For weeks I wondered what happened to Carmen and Joseph. Then the
NPR folks, bless them, ran a follow-up story. After five days in the
airport, during which Joseph’s health deteriorated dangerously, mother
and son were finally evacuated by ambulance to Baton Rouge. Their family
caught up with them there and they’re now in New Jersey, where a
technician fixed the wheelchair.
*
* *
OTHER wheelchair users, faced with that terrible choice in the airport
terminal, left their equipment behind. There’s a list of abandoned
power chairs, scooters and manual chairs on the Louisiana Assistive
Technology Access Network (LATAN) web page (www.latan.org).
The list touches my heart, because I know that every piece of equipment
represents a disabled individual who is marooned.

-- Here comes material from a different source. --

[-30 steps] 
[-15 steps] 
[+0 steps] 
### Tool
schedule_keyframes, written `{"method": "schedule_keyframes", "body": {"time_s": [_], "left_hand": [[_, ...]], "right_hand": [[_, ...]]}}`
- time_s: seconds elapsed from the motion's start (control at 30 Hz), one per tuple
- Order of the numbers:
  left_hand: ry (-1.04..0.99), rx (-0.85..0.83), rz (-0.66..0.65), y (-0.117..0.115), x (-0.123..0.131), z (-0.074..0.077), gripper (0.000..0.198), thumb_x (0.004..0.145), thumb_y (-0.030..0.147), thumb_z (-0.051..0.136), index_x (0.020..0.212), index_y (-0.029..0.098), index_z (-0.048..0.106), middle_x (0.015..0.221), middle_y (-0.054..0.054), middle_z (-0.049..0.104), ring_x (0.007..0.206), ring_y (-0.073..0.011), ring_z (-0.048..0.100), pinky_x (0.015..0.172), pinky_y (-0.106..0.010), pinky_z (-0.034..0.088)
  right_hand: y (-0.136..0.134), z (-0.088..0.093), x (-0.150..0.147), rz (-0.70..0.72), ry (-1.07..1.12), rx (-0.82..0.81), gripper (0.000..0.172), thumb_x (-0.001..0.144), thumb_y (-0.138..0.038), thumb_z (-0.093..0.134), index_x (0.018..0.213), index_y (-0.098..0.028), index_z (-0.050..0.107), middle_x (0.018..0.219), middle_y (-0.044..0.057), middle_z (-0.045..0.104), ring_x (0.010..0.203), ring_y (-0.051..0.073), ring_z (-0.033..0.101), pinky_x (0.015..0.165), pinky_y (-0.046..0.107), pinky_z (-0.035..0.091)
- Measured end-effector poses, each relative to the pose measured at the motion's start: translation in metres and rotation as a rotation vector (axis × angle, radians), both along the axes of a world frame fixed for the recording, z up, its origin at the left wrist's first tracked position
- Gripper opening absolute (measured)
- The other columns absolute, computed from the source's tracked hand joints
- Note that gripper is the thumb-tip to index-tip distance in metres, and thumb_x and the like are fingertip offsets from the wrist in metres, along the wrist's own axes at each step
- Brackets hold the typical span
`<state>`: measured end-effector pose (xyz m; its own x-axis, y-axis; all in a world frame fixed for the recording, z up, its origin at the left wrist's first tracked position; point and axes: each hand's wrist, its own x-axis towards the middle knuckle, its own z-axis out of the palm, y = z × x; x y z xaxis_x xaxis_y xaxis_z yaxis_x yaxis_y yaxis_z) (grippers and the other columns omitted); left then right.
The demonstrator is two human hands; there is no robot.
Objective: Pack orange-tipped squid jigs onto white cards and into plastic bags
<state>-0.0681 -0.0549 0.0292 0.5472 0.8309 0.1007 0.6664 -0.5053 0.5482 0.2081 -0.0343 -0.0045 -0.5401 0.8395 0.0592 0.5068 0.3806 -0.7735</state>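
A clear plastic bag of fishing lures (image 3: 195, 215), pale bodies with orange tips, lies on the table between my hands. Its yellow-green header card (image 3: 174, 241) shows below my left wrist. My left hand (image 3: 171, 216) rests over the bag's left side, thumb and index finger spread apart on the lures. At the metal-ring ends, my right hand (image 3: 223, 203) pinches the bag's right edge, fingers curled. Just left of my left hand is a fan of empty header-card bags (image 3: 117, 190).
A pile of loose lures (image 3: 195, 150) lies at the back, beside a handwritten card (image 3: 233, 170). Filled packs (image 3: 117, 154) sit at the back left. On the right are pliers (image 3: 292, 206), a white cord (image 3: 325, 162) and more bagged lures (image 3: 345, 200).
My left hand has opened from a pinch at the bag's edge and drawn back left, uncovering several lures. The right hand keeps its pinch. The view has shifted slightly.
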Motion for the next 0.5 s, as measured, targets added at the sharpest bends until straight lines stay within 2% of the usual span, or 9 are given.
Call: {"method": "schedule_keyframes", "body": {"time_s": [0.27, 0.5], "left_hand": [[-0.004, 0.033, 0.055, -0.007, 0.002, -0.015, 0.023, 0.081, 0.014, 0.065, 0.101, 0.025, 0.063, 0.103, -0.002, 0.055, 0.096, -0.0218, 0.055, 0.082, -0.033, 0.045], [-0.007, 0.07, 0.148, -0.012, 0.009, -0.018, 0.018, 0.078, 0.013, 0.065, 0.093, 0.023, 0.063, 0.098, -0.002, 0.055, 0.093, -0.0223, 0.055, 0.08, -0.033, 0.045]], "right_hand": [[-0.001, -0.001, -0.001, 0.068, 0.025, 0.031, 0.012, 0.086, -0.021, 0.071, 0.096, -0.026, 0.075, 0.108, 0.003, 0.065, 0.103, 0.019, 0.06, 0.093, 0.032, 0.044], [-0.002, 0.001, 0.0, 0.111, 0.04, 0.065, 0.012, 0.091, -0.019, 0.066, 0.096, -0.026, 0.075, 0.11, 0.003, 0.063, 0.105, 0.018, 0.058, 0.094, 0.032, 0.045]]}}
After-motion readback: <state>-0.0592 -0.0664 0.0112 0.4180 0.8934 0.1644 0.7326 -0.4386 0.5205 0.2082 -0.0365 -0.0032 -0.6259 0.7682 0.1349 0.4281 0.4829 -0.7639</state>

Much has been said and shown about the racial inequity and
poverty that was laid bare by Katrina. The third, less publicized vector
in this tragedy, were the disabled, says Curt Decker, executive director
of the National Disability Rights Network.
People with disability
were either left behind or forced to leave behind vital technology.
LATAN is trying to replace communication devices, adapted computers,
walkers, canes, hospital beds, even hearing aids. If you’re still
looking for a place to send a donation – or you want to make another
– the address is Hurricane Katrina & Rita Fund, P.O. Box 14115,
Baton Rouge, LA 70898.
Putting our money where
our sympathy lies moves us a step closer to empathy.